The experience marked Wallinger forever, and he wants current and future young foresters to have their own moments in the forest. His time in camp led him to a career he loved and inspires the work he does now in various environmental and industry groups in retirement. 

Upon graduating from NC State, Wallinger went on to earn advanced degrees in forestry and business management from Yale and Harvard universities. As a Navy officer, he was a ship’s navigator and boat officer.

Wallinger’s career – he retired in 2004 as a senior vice president of MeadWestvaco and now lives in South Carolina – involved managing a large multi-state company forest and oversight of the company’s forestry, export sales and Brazilian manufacturing and forest operations. 

R. Scott Wallinger served as a tree farm inspector during his time with MeadWestvaco’s Cooperative Forest Management Program in South Carolina in the 1960s.

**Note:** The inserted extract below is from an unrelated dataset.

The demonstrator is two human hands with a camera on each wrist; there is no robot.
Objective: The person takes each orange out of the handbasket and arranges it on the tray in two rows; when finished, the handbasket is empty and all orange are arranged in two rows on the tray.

Wallinger also served and chaired several state and national associations and co-led a forest products industry group at the World Business Council for Sustainable Development. He is a registered forester in South Carolina and a fellow and “golden” member of the Society of American Foresters. 

But for all the accolades and honors that accompany a successful career, Wallinger treasures his beginnings at NC State and hopes students now and in the future feel the same way at the end of their careers.

”I hope the students to come have as much fun as I did and have exceptional opportunities along the way,” Wallinger said. “I’m not sure that students are much different today in the sense that they have decided they want to study forestry — but they haven’t worked in forestry. Time at the camp, in the Great Room, learning on the ground is really going to be their first experience. 

He concluded, “When that experience ends, they will know for sure who they are and where they want to go.”